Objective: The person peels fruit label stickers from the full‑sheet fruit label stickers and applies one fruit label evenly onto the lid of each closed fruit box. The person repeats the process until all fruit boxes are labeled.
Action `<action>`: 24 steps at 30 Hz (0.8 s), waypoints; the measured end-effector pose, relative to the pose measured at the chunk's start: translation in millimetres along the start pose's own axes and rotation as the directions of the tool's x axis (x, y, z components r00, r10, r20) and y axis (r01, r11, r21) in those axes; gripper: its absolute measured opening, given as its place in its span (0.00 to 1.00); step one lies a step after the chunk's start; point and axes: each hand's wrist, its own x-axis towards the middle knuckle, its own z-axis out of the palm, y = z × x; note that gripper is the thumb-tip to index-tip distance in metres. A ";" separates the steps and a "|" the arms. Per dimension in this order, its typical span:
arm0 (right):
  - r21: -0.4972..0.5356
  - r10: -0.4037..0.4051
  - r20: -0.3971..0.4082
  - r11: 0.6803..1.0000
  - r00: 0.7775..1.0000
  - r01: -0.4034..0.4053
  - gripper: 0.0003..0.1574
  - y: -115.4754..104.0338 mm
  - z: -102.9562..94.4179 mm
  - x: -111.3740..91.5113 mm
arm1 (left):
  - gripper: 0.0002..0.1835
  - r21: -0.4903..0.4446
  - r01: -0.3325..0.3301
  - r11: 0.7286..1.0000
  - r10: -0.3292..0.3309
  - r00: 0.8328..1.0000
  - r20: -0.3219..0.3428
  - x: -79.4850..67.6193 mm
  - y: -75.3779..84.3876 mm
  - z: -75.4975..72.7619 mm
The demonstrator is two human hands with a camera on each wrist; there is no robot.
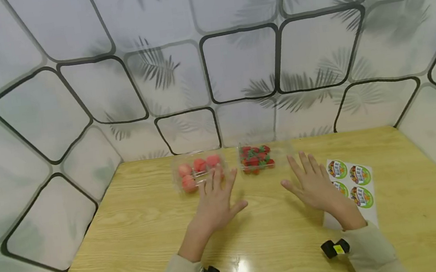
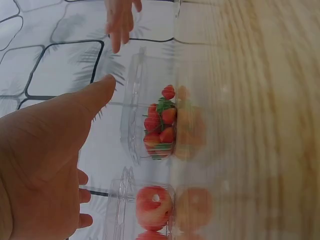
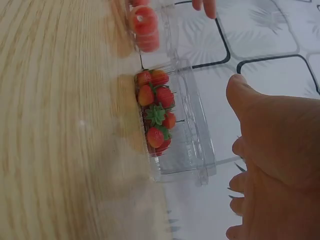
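Note:
Both hands hover over the table with fingers spread and nothing held. My left hand (image 1: 214, 204) is in front of a clear plastic box of peaches (image 1: 189, 183), its fingertips overlapping the box's right side in the head view. Right of that box stands a clear plastic box of strawberries (image 1: 254, 160), between and beyond the two hands. My right hand (image 1: 313, 185) is in front and to the right of the strawberries, overlapping the left edge of a white sheet of round stickers (image 1: 367, 208). Green, printed stickers (image 1: 359, 175) show on the sheet; part of it is hidden under the hand.
The boxes stand near the back of the wooden table (image 1: 133, 246), close to a patterned wall (image 1: 242, 65) that wraps round the sides. Each wrist wears a small black camera, one of them the right wrist camera (image 1: 335, 248).

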 end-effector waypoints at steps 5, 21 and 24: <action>0.018 0.003 0.007 1.000 1.000 -0.003 0.51 5.6 0.1 5.7 | 0.47 -0.032 0.003 0.999 -0.004 1.000 -0.021 8.9 4.1 -0.4; 0.279 0.031 0.028 0.960 0.999 -0.037 0.49 16.2 -2.0 32.1 | 0.47 -0.317 0.022 0.948 -0.008 0.999 0.043 52.4 23.4 11.2; 0.351 0.033 0.042 0.935 0.999 -0.046 0.48 20.4 2.5 36.7 | 0.46 -0.306 0.036 0.951 -0.019 0.998 0.059 57.8 21.4 14.9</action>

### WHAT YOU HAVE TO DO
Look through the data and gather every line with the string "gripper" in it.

### ANSWER TO THIS EXERCISE
Action `<action>`: 24 steps at 30 Hz (0.8 s), waypoints; the measured end-effector pose, relative to the pose measured at the chunk's start: translation in millimetres along the start pose's own axes and rotation as the directions of the tool's x axis (x, y, z components r00, r10, r20) and y axis (r01, r11, r21) in those axes; gripper: its absolute measured opening, given as its place in its span (0.00 to 1.00); step one lies a step after the chunk's start; point and axes: each hand's wrist, its own x-axis towards the middle knuckle, its own z-axis out of the palm, y = z × x; note that gripper is the thumb-tip to index-tip distance in metres. A ";" separates the steps and a "|" the arms. Per dimension in this order, its typical span:
  - gripper: 0.0003..0.1574
  - gripper: 0.0002..0.1835

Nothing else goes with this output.